» **What you need to do**:
Give the data again word for word; drop the pictures.

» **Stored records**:
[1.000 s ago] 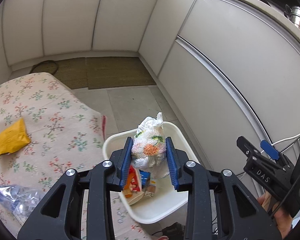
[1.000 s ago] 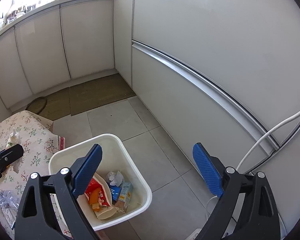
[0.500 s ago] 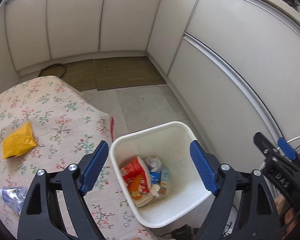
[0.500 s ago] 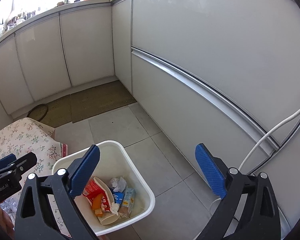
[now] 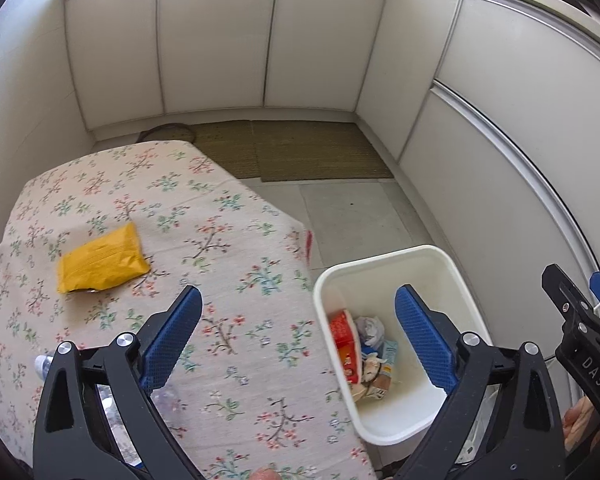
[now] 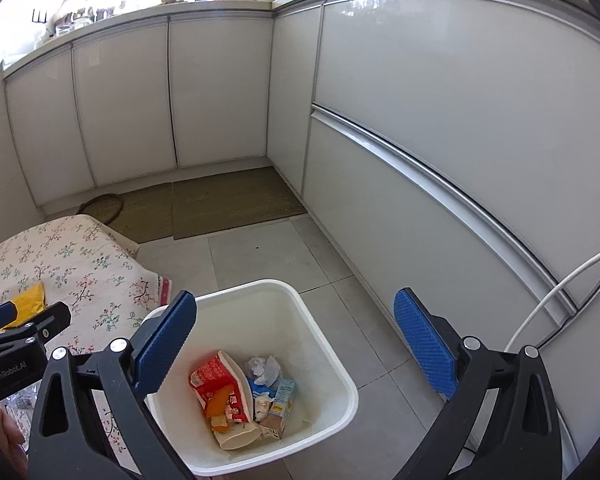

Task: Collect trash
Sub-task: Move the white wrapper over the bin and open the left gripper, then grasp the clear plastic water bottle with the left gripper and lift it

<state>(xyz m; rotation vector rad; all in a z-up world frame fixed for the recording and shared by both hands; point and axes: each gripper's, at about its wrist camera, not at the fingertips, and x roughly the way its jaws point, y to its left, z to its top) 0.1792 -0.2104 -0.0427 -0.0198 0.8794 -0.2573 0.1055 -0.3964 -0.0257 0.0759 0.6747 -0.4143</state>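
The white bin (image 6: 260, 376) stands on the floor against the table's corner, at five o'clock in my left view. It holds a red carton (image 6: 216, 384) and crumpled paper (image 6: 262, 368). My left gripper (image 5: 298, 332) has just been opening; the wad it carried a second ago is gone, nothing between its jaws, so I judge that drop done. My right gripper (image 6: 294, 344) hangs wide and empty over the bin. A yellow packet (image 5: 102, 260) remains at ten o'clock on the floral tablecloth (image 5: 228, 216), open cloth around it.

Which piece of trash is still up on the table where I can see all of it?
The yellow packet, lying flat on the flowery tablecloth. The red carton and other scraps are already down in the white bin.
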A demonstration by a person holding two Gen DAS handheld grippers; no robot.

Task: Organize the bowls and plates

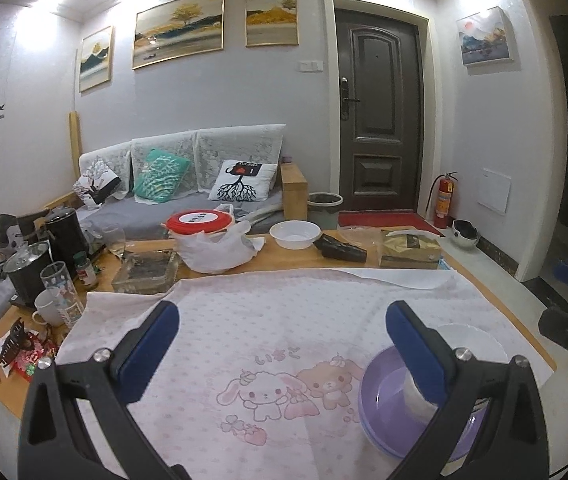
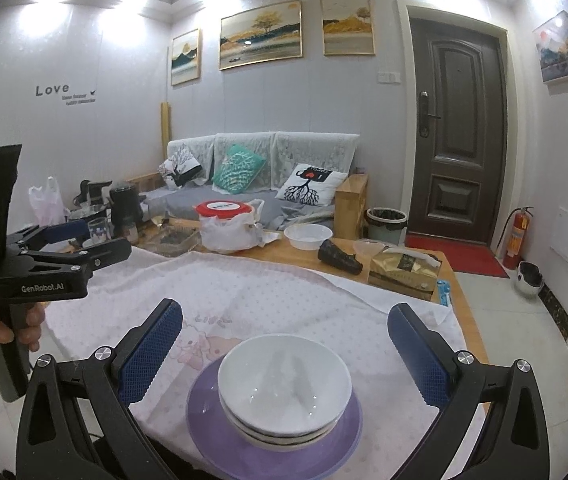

» **Task output**:
[1.000 s ago] 
[1.000 s ago] 
[0.500 s ago] 
[0.500 s ago] 
[now] 
[now] 

Task: Collect trash
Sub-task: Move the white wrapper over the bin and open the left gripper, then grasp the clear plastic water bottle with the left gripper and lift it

<state>(xyz m; rotation vector rad; all in a z-up world frame fixed for the recording and shared by both hands; point and axes: each gripper's, at about its wrist camera, not at the fingertips, and x roughly the way its jaws point, y to its left, z to its top) 0.1792 -0.2104 -0.0427 -0.0198 0.8794 -0.2573 0.1055 -0.3964 -0.0257 0.0759 0.6747 -0.4143</state>
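The white bin (image 6: 260, 376) stands on the floor against the table's corner, at five o'clock in my left view. It holds a red carton (image 6: 216, 384) and crumpled paper (image 6: 262, 368). My left gripper (image 5: 298, 332) has just been opening; the wad it carried a second ago is gone, nothing between its jaws, so I judge that drop done. My right gripper (image 6: 294, 344) hangs wide and empty over the bin. A yellow packet (image 5: 102, 260) remains at ten o'clock on the floral tablecloth (image 5: 228, 216), open cloth around it.

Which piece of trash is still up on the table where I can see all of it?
The yellow packet, lying flat on the flowery tablecloth. The red carton and other scraps are already down in the white bin.
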A demonstration by a person holding two Gen DAS handheld grippers; no robot.

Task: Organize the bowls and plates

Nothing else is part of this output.